_WORK TASK_
Transcribe the listing exactly, skipping every picture.

_COLLECTED MATERIAL_
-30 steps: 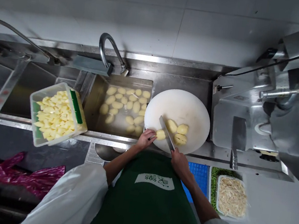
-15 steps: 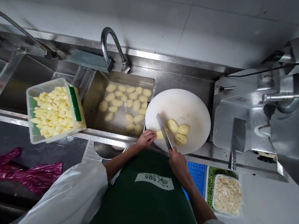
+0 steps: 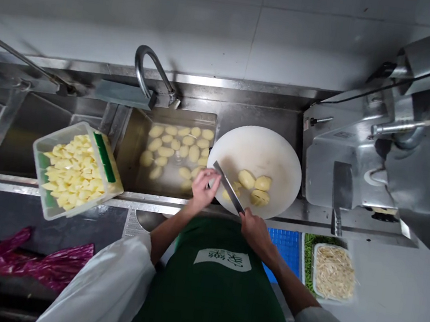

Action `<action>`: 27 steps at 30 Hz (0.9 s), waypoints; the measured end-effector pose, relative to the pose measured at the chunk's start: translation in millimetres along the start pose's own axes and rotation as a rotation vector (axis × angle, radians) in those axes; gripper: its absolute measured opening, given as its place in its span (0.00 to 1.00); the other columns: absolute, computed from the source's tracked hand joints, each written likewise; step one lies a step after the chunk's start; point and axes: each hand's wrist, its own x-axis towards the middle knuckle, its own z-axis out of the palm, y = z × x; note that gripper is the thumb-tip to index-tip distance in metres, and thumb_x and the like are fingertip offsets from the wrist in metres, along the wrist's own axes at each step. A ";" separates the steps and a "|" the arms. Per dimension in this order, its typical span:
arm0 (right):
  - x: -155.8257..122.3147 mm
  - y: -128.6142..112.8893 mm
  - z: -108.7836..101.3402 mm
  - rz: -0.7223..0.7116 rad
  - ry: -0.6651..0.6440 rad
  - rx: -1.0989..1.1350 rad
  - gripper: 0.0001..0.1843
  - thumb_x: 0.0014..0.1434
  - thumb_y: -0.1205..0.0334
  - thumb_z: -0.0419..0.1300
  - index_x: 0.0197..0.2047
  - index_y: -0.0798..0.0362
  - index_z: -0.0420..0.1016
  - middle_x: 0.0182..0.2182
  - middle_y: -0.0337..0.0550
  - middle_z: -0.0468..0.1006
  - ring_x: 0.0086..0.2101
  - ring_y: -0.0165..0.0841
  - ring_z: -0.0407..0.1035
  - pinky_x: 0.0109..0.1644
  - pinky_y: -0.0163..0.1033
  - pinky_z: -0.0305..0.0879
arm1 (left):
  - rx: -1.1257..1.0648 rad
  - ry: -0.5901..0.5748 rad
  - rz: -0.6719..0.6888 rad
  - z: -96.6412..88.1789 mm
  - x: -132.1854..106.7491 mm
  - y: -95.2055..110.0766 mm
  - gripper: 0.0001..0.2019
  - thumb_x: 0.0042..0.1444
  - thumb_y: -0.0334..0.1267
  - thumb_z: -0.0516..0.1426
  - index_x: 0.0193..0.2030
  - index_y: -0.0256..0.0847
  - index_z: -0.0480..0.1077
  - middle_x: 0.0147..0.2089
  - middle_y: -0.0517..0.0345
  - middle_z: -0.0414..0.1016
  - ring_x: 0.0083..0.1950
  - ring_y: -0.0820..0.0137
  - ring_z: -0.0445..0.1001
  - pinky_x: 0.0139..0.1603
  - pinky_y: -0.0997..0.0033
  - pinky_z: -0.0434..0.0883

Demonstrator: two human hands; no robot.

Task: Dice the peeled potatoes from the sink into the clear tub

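A round white cutting board [image 3: 265,147] lies on the steel counter with peeled potato pieces [image 3: 253,186] on its near half. My right hand [image 3: 255,229] grips the handle of a cleaver [image 3: 229,187], whose blade slants across the board's near left edge. My left hand [image 3: 204,186] hovers at the board's left rim beside the blade tip, fingers curled; what they hold, if anything, is hidden. Left of the board, a sink [image 3: 138,134] holds whole peeled potatoes [image 3: 177,147] in water.
A clear tub of cut potato chunks [image 3: 75,171] sits tilted on the sink edge at left. A steel slicing machine [image 3: 384,153] stands to the right. Below the counter are a blue crate [image 3: 287,246], a tray of pale shreds [image 3: 333,271] and pink plastic bags [image 3: 25,259].
My left hand has lifted off the potato piece at the board's near edge and moved up and left. The cleaver has shifted slightly left with it.
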 end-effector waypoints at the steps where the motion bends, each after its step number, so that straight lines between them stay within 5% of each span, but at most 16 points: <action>1: -1.1 -0.7 1.3 -0.033 -0.011 0.003 0.18 0.73 0.57 0.40 0.49 0.55 0.67 0.35 0.49 0.80 0.37 0.40 0.76 0.36 0.38 0.57 | 0.008 0.021 -0.013 4.1 23.6 3.2 0.04 0.63 0.35 0.60 0.44 0.41 0.74 0.45 0.54 0.74 0.48 0.68 0.74 0.50 0.63 0.74; 3: -0.7 -2.0 5.3 -0.076 -0.037 0.000 0.17 0.73 0.57 0.41 0.49 0.54 0.67 0.36 0.49 0.81 0.38 0.41 0.76 0.38 0.38 0.58 | -0.022 -0.148 0.003 24.7 63.8 3.8 0.05 0.64 0.35 0.58 0.44 0.40 0.74 0.47 0.53 0.74 0.50 0.68 0.74 0.54 0.62 0.73; 6: 3.2 -2.2 11.8 -0.079 -0.052 -0.024 0.17 0.73 0.57 0.41 0.51 0.54 0.67 0.39 0.51 0.80 0.39 0.41 0.76 0.40 0.38 0.61 | -0.093 -0.755 0.176 75.3 89.4 -6.1 0.04 0.60 0.31 0.60 0.41 0.40 0.75 0.45 0.53 0.76 0.48 0.67 0.74 0.53 0.63 0.72; 9: 6.0 -1.5 16.1 -0.067 -0.049 -0.049 0.18 0.73 0.58 0.40 0.52 0.55 0.67 0.39 0.53 0.80 0.41 0.42 0.77 0.42 0.39 0.63 | -0.089 -1.202 0.313 120.7 78.1 -21.4 0.12 0.48 0.26 0.66 0.39 0.42 0.77 0.44 0.56 0.78 0.46 0.66 0.74 0.51 0.65 0.72; 13: 5.8 -1.5 18.7 -0.062 -0.021 -0.048 0.16 0.72 0.59 0.42 0.52 0.55 0.66 0.39 0.55 0.80 0.40 0.43 0.77 0.40 0.40 0.65 | -0.065 -1.485 0.429 146.1 58.8 -41.2 0.16 0.48 0.30 0.67 0.44 0.45 0.77 0.53 0.58 0.77 0.55 0.63 0.71 0.61 0.64 0.64; 17: 3.7 4.1 18.9 -0.047 0.001 0.021 0.17 0.73 0.57 0.42 0.52 0.55 0.66 0.39 0.56 0.80 0.40 0.42 0.77 0.40 0.39 0.64 | 0.004 -1.522 0.431 149.0 75.4 -63.8 0.17 0.54 0.33 0.65 0.52 0.42 0.75 0.59 0.53 0.73 0.60 0.61 0.68 0.65 0.63 0.60; 20: 1.0 16.1 19.2 0.007 0.002 0.080 0.17 0.73 0.57 0.41 0.50 0.55 0.66 0.39 0.54 0.80 0.40 0.41 0.77 0.40 0.39 0.62 | 0.059 -1.439 0.377 141.9 99.0 -86.0 0.16 0.54 0.35 0.64 0.51 0.41 0.76 0.55 0.51 0.74 0.56 0.60 0.70 0.63 0.62 0.62; 24: -1.5 35.4 20.8 0.123 0.026 0.171 0.16 0.73 0.57 0.42 0.50 0.55 0.66 0.39 0.52 0.80 0.40 0.41 0.76 0.38 0.38 0.59 | 0.117 -1.266 0.268 110.6 117.4 -120.3 0.15 0.49 0.35 0.67 0.45 0.41 0.78 0.48 0.51 0.76 0.49 0.60 0.73 0.59 0.60 0.66; 27: -0.9 42.5 21.8 0.217 0.053 0.205 0.16 0.72 0.57 0.43 0.50 0.56 0.66 0.39 0.53 0.79 0.40 0.41 0.76 0.38 0.37 0.57 | 0.158 -1.118 0.216 78.2 106.1 -133.5 0.14 0.53 0.40 0.66 0.45 0.38 0.77 0.45 0.49 0.75 0.44 0.61 0.72 0.56 0.57 0.70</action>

_WORKED SOLUTION_
-30 steps: 
-15 steps: 
+0 steps: 

Action `<action>`: 27 steps at 30 Hz (0.9 s), waypoints; the measured end-effector pose, relative to the pose measured at the chunk's start: translation in millimetres along the start pose's own axes and rotation as a rotation vector (axis × angle, radians) in those axes; gripper: its absolute measured opening, given as its place in its span (0.00 to 1.00); the other columns: absolute, computed from the source's tracked hand joints, each written likewise; step one lies a step after the chunk's start; point and axes: each hand's wrist, its own x-axis towards the middle knuckle, its own z-axis out of the palm, y = z × x; note that gripper is the thumb-tip to index-tip distance in metres, and thumb_x and the like are fingertip offsets from the wrist in metres, along the wrist's own axes at each step. A ";" separates the steps and a "|" the arms. Per dimension in this order, its typical span:
arm0 (right):
  - x: -155.8257..122.3147 mm
  - y: -128.6142..112.8893 mm
  - z: -108.7836..101.3402 mm
  - rz: -0.7223..0.7116 rad
  - ry: -0.6651..0.6440 rad
  - rx: -1.0989..1.1350 rad
  - gripper: 0.0001..0.1843
  - thumb_x: 0.0014..0.1434
  - thumb_y: -0.1205..0.0334
  - thumb_z: -0.0419..0.1300
  - index_x: 0.0197..0.2047
  - index_y: -0.0798..0.0362
  - index_z: -0.0420..0.1016
  - middle_x: 0.0182..0.2182
  - middle_y: -0.0337..0.0550
  - middle_z: -0.0468..0.1006
  - ring_x: 0.0086..0.2101
  - ring_y: -0.0165..0.0841
  - ring_z: -0.0407..0.1035
  - pinky_x: 0.0109..0.1644
  - pinky_y: -0.0163..0.1033
  - pinky_z: -0.0305..0.0879
arm1 (left):
  - rx: -1.1257..1.0648 rad
  - ry: -0.5901..0.5748 rad
  - rz: -0.6719..0.6888 rad
  - z: -96.6412..88.1789 mm
  - x: -132.1854..106.7491 mm
  - y: -95.2055..110.0766 mm
  - gripper: 0.0001..0.2019
  - thumb_x: 0.0042..0.1444
  - thumb_y: -0.0334..0.1267
  - thumb_z: -0.0516..0.1426
  - index_x: 0.0193..0.2030
  - index_y: -0.0256..0.0847
  - index_z: -0.0480..0.1077
  - middle_x: 0.0147..0.2089
  - middle_y: -0.0517..0.0345
  - middle_z: -0.0414..0.1016
  - ring_x: 0.0083..0.1950
  - ring_y: -0.0820..0.0137
  - ring_z: -0.0445..0.1001
  - pinky_x: 0.0139..0.1603
  - pinky_y: -0.0997..0.0033
  - pinky_z: -0.0434..0.0883

Demonstrator: two human hands; no robot.

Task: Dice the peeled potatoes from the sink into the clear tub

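A round white cutting board [image 3: 265,147] lies on the steel counter with peeled potato pieces [image 3: 253,186] on its near half. My right hand [image 3: 255,229] grips the handle of a cleaver [image 3: 229,187], whose blade slants across the board's near left edge. My left hand [image 3: 204,186] hovers at the board's left rim beside the blade tip, fingers curled; what they hold, if anything, is hidden. Left of the board, a sink [image 3: 138,134] holds whole peeled potatoes [image 3: 177,147] in water.
A clear tub of cut potato chunks [image 3: 75,171] sits tilted on the sink edge at left. A steel slicing machine [image 3: 384,153] stands to the right. Below the counter are a blue crate [image 3: 287,246], a tray of pale shreds [image 3: 333,271] and pink plastic bags [image 3: 25,259].
My left hand has lifted off the potato piece at the board's near edge and moved up and left. The cleaver has shifted slightly left with it.
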 end-effector waypoints at the steps where the motion bends, each after its step number, so that straight lines between them stay within 5% of each span, but at most 16 points: <action>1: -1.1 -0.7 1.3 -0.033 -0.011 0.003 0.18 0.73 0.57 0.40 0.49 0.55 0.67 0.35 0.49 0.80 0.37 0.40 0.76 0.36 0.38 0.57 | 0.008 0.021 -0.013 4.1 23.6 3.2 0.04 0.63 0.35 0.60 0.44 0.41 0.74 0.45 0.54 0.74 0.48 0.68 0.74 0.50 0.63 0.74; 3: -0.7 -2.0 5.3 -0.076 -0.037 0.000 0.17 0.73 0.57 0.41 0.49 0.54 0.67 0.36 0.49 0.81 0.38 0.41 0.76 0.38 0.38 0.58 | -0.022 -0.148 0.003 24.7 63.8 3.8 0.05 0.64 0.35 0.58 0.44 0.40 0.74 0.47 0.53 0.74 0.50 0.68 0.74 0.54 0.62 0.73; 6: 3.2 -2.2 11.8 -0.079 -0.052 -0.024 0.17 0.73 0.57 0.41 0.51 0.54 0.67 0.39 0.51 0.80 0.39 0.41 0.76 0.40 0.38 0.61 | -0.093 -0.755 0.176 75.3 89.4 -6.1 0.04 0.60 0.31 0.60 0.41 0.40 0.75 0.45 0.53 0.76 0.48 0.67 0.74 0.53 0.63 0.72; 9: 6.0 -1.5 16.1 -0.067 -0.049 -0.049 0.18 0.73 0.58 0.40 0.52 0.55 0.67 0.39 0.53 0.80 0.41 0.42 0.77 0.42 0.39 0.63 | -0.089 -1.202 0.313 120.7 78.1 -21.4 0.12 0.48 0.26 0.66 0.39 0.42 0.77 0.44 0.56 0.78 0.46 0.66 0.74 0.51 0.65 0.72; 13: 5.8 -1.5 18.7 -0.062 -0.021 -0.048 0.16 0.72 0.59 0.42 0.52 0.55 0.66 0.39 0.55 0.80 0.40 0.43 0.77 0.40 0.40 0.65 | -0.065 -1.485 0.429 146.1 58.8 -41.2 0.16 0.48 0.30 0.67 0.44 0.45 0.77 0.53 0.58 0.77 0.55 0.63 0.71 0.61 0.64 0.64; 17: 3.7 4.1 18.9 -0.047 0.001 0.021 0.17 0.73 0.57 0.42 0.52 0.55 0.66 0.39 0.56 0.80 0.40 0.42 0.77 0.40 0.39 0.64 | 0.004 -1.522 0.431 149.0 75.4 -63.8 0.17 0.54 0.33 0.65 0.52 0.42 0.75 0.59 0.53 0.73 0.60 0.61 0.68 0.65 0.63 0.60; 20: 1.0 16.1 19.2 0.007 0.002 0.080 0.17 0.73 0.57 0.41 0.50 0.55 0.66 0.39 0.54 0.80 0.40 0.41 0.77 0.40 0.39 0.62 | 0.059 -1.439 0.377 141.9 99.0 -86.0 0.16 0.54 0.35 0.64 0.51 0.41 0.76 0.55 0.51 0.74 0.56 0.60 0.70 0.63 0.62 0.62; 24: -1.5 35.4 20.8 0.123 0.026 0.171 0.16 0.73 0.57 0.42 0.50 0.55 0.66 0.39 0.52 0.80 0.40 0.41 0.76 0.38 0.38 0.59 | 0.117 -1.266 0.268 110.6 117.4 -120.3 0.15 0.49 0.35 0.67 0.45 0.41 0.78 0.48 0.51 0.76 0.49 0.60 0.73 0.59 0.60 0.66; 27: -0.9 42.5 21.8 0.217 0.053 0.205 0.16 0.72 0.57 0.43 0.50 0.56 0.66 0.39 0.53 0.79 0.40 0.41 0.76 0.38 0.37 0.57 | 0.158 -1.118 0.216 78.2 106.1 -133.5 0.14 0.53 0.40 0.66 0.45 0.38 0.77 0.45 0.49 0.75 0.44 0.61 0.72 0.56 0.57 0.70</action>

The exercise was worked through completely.